- _Assigned task_
Give the data again exactly, stopping after the "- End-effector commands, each" line.

- _Information shown_
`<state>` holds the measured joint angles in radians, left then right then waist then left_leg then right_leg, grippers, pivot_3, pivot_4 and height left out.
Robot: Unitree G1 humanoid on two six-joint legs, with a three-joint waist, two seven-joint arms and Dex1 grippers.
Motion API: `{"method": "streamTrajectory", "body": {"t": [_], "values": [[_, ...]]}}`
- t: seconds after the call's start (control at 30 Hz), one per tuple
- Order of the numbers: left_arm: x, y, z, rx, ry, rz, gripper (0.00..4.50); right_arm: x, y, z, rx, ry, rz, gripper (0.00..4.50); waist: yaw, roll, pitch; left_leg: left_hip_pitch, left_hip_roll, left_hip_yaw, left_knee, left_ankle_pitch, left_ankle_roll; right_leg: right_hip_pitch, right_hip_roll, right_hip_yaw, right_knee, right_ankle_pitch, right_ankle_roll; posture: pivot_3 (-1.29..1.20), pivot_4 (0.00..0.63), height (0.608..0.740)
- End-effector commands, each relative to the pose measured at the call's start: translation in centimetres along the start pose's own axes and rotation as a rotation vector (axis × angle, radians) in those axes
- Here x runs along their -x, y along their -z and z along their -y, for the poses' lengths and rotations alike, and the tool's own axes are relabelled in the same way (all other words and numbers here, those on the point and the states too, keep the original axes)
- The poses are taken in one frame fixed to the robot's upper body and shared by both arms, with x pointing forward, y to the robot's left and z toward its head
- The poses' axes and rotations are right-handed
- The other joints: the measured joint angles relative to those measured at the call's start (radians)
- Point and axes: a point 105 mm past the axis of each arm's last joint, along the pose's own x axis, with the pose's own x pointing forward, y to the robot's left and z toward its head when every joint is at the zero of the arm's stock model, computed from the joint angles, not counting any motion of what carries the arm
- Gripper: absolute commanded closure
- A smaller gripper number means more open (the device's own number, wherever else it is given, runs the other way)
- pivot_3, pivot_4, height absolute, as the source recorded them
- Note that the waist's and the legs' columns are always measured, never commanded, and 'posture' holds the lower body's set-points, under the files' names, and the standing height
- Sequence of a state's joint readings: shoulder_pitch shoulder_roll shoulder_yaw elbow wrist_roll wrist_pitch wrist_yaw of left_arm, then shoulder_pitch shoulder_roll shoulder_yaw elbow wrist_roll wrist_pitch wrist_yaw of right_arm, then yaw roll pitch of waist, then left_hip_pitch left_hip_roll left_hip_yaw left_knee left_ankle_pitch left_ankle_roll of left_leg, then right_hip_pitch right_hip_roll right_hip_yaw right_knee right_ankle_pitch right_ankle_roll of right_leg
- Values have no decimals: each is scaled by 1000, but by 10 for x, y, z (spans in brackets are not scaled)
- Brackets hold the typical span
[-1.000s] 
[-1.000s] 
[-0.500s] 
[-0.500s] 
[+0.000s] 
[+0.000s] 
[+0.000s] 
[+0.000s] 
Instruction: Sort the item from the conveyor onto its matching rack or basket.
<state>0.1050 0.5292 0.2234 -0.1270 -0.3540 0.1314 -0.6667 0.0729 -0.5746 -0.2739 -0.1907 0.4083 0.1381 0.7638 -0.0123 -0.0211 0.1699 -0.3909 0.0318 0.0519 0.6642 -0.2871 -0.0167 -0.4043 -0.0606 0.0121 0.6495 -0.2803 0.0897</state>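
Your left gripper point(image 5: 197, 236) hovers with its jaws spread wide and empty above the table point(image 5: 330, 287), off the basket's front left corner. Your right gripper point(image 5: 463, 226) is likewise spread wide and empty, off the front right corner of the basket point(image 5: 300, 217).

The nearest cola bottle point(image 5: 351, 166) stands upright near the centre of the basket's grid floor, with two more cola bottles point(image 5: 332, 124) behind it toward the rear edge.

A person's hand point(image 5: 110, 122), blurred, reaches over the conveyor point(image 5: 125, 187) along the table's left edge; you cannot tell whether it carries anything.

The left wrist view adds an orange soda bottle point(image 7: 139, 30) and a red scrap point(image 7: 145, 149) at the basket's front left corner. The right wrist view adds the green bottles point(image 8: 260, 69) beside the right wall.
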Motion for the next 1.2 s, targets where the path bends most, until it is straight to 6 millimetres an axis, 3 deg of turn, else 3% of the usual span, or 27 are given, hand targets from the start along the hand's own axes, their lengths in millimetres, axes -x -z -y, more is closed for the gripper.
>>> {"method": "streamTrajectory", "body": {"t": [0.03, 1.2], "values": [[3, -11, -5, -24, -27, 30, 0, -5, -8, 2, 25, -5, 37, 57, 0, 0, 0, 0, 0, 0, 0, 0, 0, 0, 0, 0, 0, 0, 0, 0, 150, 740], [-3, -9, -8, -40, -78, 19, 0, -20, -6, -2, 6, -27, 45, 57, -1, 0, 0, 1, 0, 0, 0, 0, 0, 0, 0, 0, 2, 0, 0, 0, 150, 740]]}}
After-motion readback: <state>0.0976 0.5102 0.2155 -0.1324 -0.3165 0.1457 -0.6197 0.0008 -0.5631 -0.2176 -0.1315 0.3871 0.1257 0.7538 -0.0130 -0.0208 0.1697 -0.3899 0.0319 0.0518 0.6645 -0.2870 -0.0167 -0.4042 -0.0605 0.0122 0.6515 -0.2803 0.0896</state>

- _Exercise result_
`<state>` holds the measured joint angles in radians, left then right then waist then left_leg then right_leg, grippers, pivot_3, pivot_4 and height left out.
Robot: Unitree G1 humanoid on two six-joint legs, with a three-joint waist, two seven-joint arms and Dex1 grippers.
Motion API: `{"method": "streamTrajectory", "body": {"t": [_], "values": [[_, ...]]}}`
- t: seconds after the call's start (control at 30 Hz), one per tuple
- Order of the numbers: left_arm: x, y, z, rx, ry, rz, gripper (0.00..4.50); right_arm: x, y, z, rx, ry, rz, gripper (0.00..4.50); waist: yaw, roll, pitch; left_leg: left_hip_pitch, left_hip_roll, left_hip_yaw, left_knee, left_ankle_pitch, left_ankle_roll; right_leg: right_hip_pitch, right_hip_roll, right_hip_yaw, right_knee, right_ankle_pitch, right_ankle_roll; posture: pivot_3 (-1.29..1.20), pivot_4 (0.00..0.63), height (0.608..0.740)
- End-effector commands, each relative to the pose measured at the call's start: translation in centimetres along the start pose's own axes and rotation as a rotation vector (axis × angle, radians) in those axes

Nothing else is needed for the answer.